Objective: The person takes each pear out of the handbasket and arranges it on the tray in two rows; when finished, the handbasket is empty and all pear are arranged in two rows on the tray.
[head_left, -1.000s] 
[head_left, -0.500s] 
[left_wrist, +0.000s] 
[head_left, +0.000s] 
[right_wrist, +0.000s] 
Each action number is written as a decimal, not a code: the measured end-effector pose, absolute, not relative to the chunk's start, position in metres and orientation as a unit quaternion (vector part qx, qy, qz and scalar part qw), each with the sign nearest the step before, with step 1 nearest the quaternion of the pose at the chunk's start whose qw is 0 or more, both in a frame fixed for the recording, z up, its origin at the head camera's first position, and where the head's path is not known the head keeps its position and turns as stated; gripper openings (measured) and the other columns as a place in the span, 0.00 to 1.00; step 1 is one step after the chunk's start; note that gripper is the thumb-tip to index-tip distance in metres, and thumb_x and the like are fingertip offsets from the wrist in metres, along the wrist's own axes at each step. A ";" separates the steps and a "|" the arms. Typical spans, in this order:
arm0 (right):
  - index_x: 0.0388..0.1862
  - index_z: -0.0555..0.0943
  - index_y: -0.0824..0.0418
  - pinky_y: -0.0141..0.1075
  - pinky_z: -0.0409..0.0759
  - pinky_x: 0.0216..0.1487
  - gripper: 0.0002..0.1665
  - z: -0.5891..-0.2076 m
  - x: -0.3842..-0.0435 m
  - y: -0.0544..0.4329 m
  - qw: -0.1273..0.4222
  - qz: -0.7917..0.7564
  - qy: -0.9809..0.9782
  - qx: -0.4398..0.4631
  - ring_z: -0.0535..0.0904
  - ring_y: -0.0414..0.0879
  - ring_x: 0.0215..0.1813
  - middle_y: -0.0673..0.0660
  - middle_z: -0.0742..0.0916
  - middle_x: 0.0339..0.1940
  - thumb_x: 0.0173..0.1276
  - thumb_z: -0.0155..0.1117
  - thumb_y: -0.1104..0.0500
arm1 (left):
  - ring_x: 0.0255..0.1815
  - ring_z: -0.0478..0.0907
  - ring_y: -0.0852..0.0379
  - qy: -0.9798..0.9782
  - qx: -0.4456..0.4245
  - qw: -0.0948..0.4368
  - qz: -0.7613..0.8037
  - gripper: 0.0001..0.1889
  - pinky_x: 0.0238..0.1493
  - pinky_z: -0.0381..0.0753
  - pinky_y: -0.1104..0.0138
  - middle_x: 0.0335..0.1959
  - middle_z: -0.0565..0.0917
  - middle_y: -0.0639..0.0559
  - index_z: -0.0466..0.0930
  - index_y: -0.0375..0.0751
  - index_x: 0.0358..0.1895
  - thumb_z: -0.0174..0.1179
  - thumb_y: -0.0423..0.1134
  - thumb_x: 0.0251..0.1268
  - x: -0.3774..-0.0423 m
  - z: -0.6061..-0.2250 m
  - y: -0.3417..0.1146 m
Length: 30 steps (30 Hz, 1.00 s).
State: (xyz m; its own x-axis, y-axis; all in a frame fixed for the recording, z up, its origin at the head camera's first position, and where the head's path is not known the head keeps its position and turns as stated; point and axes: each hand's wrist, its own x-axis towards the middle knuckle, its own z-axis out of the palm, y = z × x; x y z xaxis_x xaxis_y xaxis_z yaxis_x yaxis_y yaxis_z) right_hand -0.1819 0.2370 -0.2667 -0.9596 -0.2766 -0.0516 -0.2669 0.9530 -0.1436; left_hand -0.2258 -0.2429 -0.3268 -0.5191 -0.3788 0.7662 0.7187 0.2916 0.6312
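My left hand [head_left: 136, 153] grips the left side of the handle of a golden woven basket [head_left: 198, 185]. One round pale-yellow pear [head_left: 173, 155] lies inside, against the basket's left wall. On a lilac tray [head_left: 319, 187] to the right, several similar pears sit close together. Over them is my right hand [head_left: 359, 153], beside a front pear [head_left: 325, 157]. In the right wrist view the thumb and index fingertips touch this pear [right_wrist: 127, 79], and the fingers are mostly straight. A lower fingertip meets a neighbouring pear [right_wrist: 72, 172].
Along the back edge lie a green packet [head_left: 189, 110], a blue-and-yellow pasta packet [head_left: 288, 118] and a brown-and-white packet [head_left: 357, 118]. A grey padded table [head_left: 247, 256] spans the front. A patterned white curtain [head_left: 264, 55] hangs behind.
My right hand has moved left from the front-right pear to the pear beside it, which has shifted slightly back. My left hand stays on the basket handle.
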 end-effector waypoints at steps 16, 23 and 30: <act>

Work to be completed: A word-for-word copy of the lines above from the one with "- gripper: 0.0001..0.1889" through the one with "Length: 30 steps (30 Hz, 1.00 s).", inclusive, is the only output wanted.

Solution to this exercise:
  - gripper: 0.0001..0.1889
  - pinky_x: 0.0238..0.1493
  - pinky_z: -0.0381..0.0753
  - pinky_y: -0.1104..0.0138
  - middle_x: 0.0335..0.1959
  - middle_z: -0.0565..0.0917
  - middle_y: -0.0639..0.0559
  - index_z: -0.0466..0.0930
  - index_y: -0.0375..0.0751
  - index_x: 0.0358..0.1895
  - thumb_z: -0.0174..0.1179
  - thumb_y: -0.0423..0.1134
  - thumb_x: 0.0251..0.1268
  - x: -0.3774..-0.0423 m
  - z: -0.6061..-0.2250 m
  - y: -0.3417..0.1146 m
Length: 30 steps (30 Hz, 1.00 s).

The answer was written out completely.